▶ Work task:
In the lines below, look for "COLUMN". Copy each line where it appears.

▶ Information shown:
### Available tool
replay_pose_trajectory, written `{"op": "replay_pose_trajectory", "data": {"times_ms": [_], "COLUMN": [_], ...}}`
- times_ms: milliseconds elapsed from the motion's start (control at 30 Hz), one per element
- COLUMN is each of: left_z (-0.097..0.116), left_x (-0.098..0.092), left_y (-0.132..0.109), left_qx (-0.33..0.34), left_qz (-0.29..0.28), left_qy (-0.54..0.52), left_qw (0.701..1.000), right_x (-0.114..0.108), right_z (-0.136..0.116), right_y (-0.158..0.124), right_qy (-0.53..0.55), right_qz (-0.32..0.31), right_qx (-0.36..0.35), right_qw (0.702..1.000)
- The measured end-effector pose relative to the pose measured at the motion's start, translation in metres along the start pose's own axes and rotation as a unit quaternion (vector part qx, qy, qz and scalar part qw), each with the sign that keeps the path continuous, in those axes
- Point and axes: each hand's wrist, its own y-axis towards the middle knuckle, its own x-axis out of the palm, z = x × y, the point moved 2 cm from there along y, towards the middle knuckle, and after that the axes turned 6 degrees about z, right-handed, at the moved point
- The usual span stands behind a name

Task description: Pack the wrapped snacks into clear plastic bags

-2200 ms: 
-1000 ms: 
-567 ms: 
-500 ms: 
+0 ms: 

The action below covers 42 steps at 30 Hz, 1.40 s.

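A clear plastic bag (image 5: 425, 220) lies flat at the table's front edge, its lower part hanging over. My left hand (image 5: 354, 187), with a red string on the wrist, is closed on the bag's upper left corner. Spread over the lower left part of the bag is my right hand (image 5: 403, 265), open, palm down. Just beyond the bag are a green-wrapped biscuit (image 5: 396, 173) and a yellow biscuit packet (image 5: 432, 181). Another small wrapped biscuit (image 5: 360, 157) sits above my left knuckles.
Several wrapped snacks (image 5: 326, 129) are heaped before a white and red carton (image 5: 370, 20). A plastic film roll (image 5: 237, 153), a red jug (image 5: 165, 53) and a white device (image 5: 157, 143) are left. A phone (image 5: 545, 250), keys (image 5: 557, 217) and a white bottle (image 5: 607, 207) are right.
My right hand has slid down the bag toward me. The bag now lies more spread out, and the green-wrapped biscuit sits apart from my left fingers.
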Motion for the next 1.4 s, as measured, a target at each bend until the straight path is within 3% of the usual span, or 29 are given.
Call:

▶ Result for this exercise:
replay_pose_trajectory, written `{"op": "replay_pose_trajectory", "data": {"times_ms": [_], "COLUMN": [_], ...}}`
- COLUMN is each of: left_z (-0.097..0.116), left_x (-0.098..0.092), left_y (-0.132..0.109), left_qx (-0.33..0.34), left_qz (-0.29..0.28), left_qy (-0.54..0.52), left_qw (0.701..1.000), right_x (-0.114..0.108), right_z (-0.136..0.116), right_y (-0.158..0.124), right_qy (-0.53..0.55), right_qz (-0.32..0.31), right_qx (-0.36..0.35), right_qw (0.702..1.000)

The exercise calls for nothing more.